The Death of Intellectual Protestantism

This past few days I have been undergoing a strange immersion in Protestant theology.

The subject here is Martin Gardner. I have been a fan of Martin’s since the days when I was a pretty regular reader of Scientific American, approx. 1960-1980. We have had some friendly exchanges: I have reviewed a couple of his books (here, and here) and Martin has blurbed one of mine.

Well, October 21 was Martin’s 95th birthday. I posted a notice on National Review Online. Among the subsequent reader emails was one asking me if I had ever read Martin’s autobiographical 1973 novel The Flight of Peter Fromm. I hadn’t, so I ordered a copy from Abebooks.
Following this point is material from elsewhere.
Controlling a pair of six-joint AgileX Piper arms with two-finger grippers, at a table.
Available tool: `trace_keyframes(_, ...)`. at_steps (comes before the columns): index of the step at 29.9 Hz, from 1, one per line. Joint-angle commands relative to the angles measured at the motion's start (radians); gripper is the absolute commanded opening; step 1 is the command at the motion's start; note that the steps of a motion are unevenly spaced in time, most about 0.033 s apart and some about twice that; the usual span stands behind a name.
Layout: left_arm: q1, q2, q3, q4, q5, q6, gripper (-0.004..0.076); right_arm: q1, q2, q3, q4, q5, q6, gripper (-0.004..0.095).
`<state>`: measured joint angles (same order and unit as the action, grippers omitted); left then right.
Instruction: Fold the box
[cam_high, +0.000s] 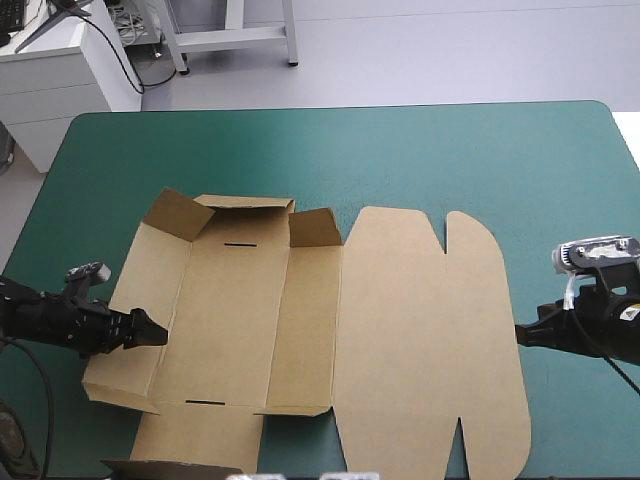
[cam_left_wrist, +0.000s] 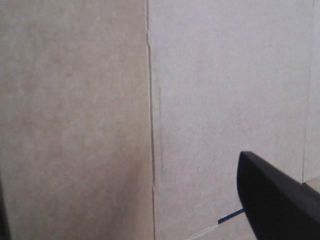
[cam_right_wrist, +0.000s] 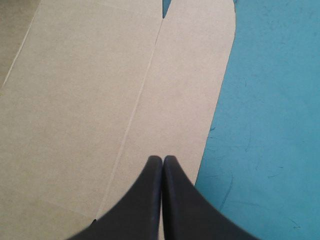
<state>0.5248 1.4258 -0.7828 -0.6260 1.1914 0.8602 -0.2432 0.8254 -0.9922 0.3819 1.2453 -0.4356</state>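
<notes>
The brown box (cam_high: 400, 330) is laid out on the teal-green tabletop (cam_high: 420, 150), towards its near edge. The left part is partly formed into a shallow open tray, with the far flaps raised and the side walls only slightly lifted. Nothing is contained in it. The lid panel is spread flat to the right. The left pincer (cam_high: 152, 330) is held spread over the tray's left wall, with one black finger (cam_left_wrist: 275, 200) seen against the board. The right pincer (cam_high: 520, 333) is pressed together at the lid's right edge.
</notes>
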Motion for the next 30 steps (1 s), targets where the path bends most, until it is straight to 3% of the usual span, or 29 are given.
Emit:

Hence the immersion. The novel has nothing at all to do with math. It is the story of a young man’s religious development from 1938 to 1948, the subject (Gardner, but removed to third person) being aged early-20s to early-30s. The fictional narrator, a very liberal-Protestant teacher at the University of Chicago Divinity School, is a generation older than the subject. He watches the subject’s religious development, from fundamentalist Bible-Belt Protestant to “New Mysterian.”

Imbedded in the narrative are explications — quite lengthy and thoughtful ones — of some of the great mid-20th-century schools of Protestant theology: Bultmann, Barth, Tillich, Brunner, Niebuhr, Bonhöffer …  It is surprising now to recall how well-known these guys were even to middlebrow Americans. It was all taken terribly seriously. Gardner:

Consider the writer John Updike. Who would guess that he had a Barthian past? Yet I was surprised to read, in Updike’s introduction to a collection of his essays, the casual remark that there had been a period in his youth when the only thing that sustained him was the Barthian theology. These young men to whom Barth spoke were searching desperately for a way to save the foundation doctrines of their faith. They saw the church rolling down the grassy slope to humanism and, like a dropped ball of yarn, the farther it rolled the smaller it became. [What an apt metaphor! Martin is really a very good writer. — JD] It seemed a clearcut either/or. Either a turn in the direction proposed by Barth or an honest abandonment of traditional Christianity.

Some of the controversies about Christology were positively 4th-century. Did Christ exist? Was he divine? Was he nuts? He doesn’t sound nuts in the New Testament. Hence the famous “trilemma,” popularized by C.S. Lewis but in fact going back to the gospels (John 10.xix ff.): if Jesus wasn’t nuts, he must have been what he said he was. The usual reply of the unbeliever is: Why couldn’t he just have been mistaken? To which the Christian answers: That’s a heck of a thing to be mistaken about, if you’re not nuts. And he doesn’t sound nuts … Gardner:

In Jesus’ time the expectation of a Messiah was so strong in the Jewish community that it is not difficult to comprehend how a wise and good man of lowly birth and descended from David (two criteria by which the Messiah was to be identified), who found himself drawing enormous crowds by his preaching and seemingly miraculous healing, would come to regard himself as the Messiah without being driven to that belief by neurotic compulsions.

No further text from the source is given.